Task goal ▸ Set every entry below down once more, exactly as it stands, without images.

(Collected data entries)

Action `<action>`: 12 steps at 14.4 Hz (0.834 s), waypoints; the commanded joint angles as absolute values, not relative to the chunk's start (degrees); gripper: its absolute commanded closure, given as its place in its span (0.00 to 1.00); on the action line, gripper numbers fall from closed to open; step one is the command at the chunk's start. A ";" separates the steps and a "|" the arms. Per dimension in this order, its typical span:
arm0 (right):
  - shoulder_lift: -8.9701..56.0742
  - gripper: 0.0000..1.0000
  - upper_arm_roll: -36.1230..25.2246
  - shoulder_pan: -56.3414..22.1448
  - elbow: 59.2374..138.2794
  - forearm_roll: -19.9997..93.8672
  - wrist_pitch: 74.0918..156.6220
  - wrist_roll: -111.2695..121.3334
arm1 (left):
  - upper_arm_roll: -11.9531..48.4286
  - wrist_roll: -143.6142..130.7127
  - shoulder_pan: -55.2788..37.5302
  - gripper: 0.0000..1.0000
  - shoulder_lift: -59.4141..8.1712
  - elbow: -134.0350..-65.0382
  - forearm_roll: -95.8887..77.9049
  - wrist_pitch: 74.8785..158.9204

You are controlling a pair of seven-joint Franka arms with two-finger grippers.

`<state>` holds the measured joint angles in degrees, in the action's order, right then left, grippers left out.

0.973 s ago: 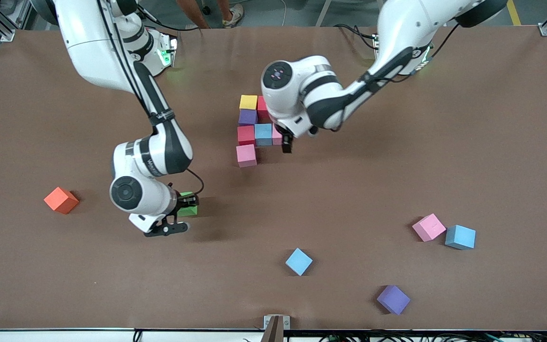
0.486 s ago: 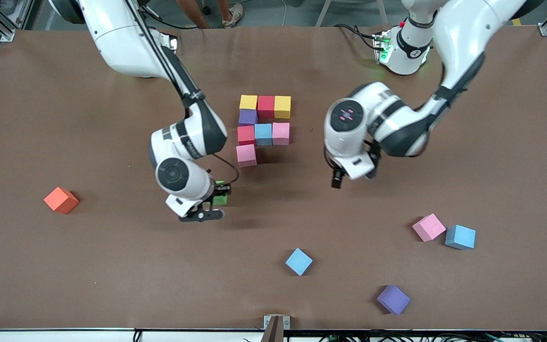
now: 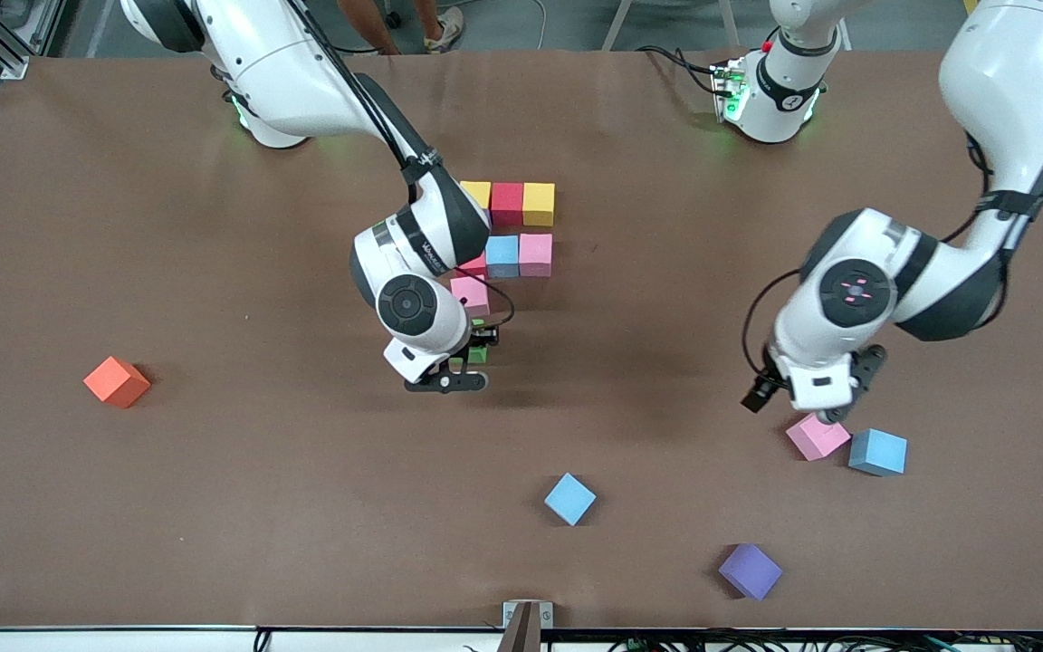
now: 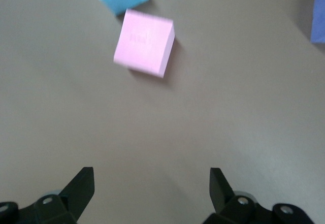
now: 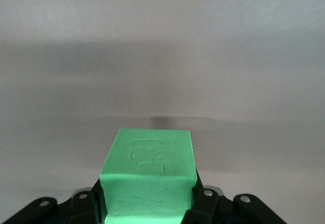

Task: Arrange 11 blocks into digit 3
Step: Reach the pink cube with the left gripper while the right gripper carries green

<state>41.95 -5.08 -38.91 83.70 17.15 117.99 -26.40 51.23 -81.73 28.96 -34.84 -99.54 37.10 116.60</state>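
Your right pincer [image 3: 472, 355] holds the green cube [image 5: 148, 176] firmly between its fingers, up in the air just beside the pink cube [image 3: 470, 293] that ends the unfinished digit 3 [image 3: 508, 231] in the middle of the worktop [image 3: 214, 507]. To do this step well, I think you should lower the green cube straight down, with its sides parallel to the placed cubes, so that it touches the pink cube without pushing the row. Release only when it rests flat. Your left pincer [image 4: 151, 188] is wide open and holds nothing; it hangs above the loose pink cube [image 4: 144, 42], which lies beside a light blue cube [image 3: 877, 452] toward the left arm's end. Turn it to match that cube's tilted sides before you descend.
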 commanded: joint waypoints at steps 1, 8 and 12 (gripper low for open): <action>42.80 0.71 -5.19 -39.02 83.32 19.60 117.69 -26.46 | 51.33 -76.12 32.42 0.00 -35.85 -100.55 40.76 119.70; 42.80 0.71 -5.19 -38.94 85.08 19.42 117.60 -23.29 | 46.59 -72.16 35.77 0.00 -42.01 -101.16 51.06 130.50; 42.72 0.70 -5.19 -38.58 86.31 19.34 117.25 -23.38 | 45.35 -72.68 35.42 0.00 -43.50 -100.90 51.06 135.43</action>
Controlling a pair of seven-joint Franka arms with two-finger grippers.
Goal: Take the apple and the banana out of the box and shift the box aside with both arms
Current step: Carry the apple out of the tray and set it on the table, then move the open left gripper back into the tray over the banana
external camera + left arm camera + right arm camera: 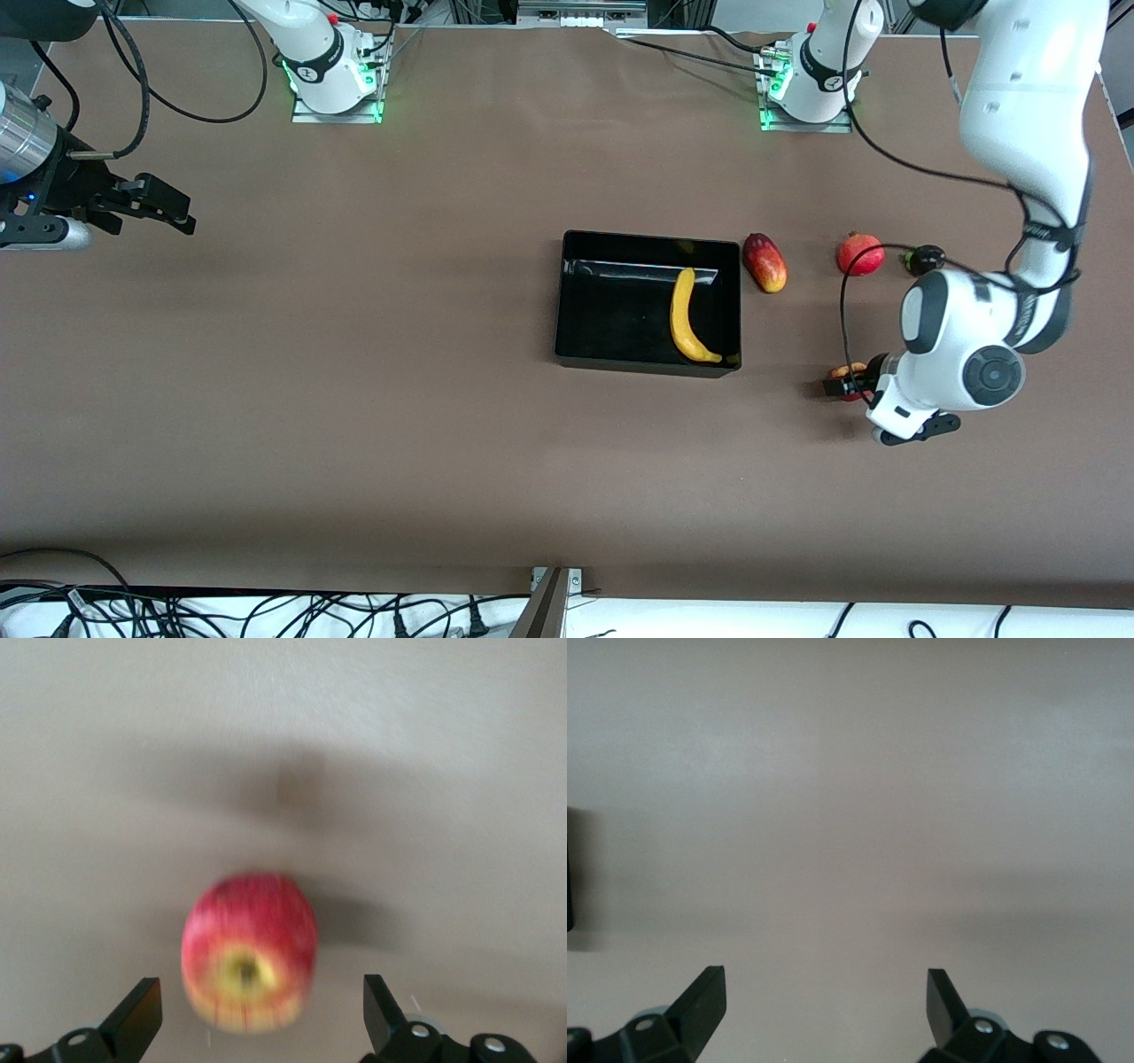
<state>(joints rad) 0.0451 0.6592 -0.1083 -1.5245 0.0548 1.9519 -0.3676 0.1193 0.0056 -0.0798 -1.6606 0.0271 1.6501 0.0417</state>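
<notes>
The small red apple with yellow streaks [250,961] lies on the table toward the left arm's end, partly hidden by the hand in the front view [852,370]. My left gripper [839,384] is low around it and open. In the left wrist view the gripper [260,994] has a finger on each side of the apple, neither touching it. The yellow banana [683,317] lies in the black box [611,319] at mid table. My right gripper [173,209] is open and empty over bare table at the right arm's end; it also shows in the right wrist view [825,985].
An oblong red-yellow fruit [765,262] lies beside the box toward the left arm's end. A round red fruit with a crown tip [860,253] and a small dark object [924,259] lie farther along that way. Cables hang at the table's near edge.
</notes>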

Your response ▸
Action `<action>`: 12 steps at 14.4 Hz (0.834 s), waypoints; the commanded joint angles as absolute values, not relative to the chunk's start (degrees); gripper: its absolute commanded closure, given as its place in its span (0.00 to 1.00); on the action line, gripper numbers fall from closed to open; step one is the command at the chunk's start. A ";" separates the steps and a "|" the arms. Per dimension in this order, its typical span:
arm0 (right):
  - shoulder_lift: -8.9701..56.0742
  - gripper: 0.0000..1.0000
  - upper_arm_roll: -36.1230..25.2246
  - shoulder_pan: -56.3414..22.1448
  - elbow: 59.2374..138.2794
  - forearm_roll: -19.9997..93.8672
  - wrist_pitch: 74.0918..156.6220
  - wrist_roll: -111.2695..121.3334
arm1 (left):
  - upper_arm_roll: -11.9531..48.4286
  - wrist_roll: -143.6142..130.7127
  - shoulder_pan: -55.2788..37.5302
  - gripper: 0.0000..1.0000
  - shoulder_lift: -59.4141..8.1712
  - elbow: -134.0350..-65.0382
  - forearm_roll: -95.8887..77.9049
  - wrist_pitch: 74.8785..158.9204

You are controlling a pair of seven-joint Franka arms with two-finger grippers.

`<state>` holds the measured joint angles in degrees, in the action's order, right then left, grippers left out.

0.973 s ago: 
0.486 s ago: 
now: 
now: 
now: 

Task: Arrange 11 blocks into digit 3
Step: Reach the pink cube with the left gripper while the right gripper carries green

<state>41.95 -5.08 -38.91 83.70 17.15 117.99 -26.40 51.23 -81.73 28.96 -34.84 -99.54 37.10 116.60</state>
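Your right pincer [image 3: 472, 355] holds the green cube [image 5: 148, 176] firmly between its fingers, up in the air just beside the pink cube [image 3: 470, 293] that ends the unfinished digit 3 [image 3: 508, 231] in the middle of the worktop [image 3: 214, 507]. To do this step well, I think you should lower the green cube straight down, with its sides parallel to the placed cubes, so that it touches the pink cube without pushing the row. Release only when it rests flat. Your left pincer [image 4: 151, 188] is wide open and holds nothing; it hangs above the loose pink cube [image 4: 144, 42], which lies beside a light blue cube [image 3: 877, 452] toward the left arm's end. Turn it to match that cube's tilted sides before you descend.
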 commanded: joint waypoints at steps 1, 8 and 12 (gripper low for open): <action>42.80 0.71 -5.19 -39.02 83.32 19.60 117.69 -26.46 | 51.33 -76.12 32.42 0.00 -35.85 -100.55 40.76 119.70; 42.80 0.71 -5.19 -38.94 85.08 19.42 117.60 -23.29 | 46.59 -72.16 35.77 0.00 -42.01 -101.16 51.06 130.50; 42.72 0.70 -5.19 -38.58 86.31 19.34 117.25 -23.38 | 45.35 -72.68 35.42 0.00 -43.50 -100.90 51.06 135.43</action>
Controlling a pair of seven-joint Franka arms with two-finger grippers.
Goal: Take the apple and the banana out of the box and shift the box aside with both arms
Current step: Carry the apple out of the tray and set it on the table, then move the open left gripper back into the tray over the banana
external camera + left arm camera + right arm camera: 
<state>(joints rad) 0.0451 0.6592 -0.1083 -1.5245 0.0548 1.9519 -0.3676 0.1193 0.0056 -0.0798 -1.6606 0.0271 1.6501 0.0417</state>
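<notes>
The small red apple with yellow streaks [250,961] lies on the table toward the left arm's end, partly hidden by the hand in the front view [852,370]. My left gripper [839,384] is low around it and open. In the left wrist view the gripper [260,994] has a finger on each side of the apple, neither touching it. The yellow banana [683,317] lies in the black box [611,319] at mid table. My right gripper [173,209] is open and empty over bare table at the right arm's end; it also shows in the right wrist view [825,985].
An oblong red-yellow fruit [765,262] lies beside the box toward the left arm's end. A round red fruit with a crown tip [860,253] and a small dark object [924,259] lie farther along that way. Cables hang at the table's near edge.
</notes>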

With that, the answer is done.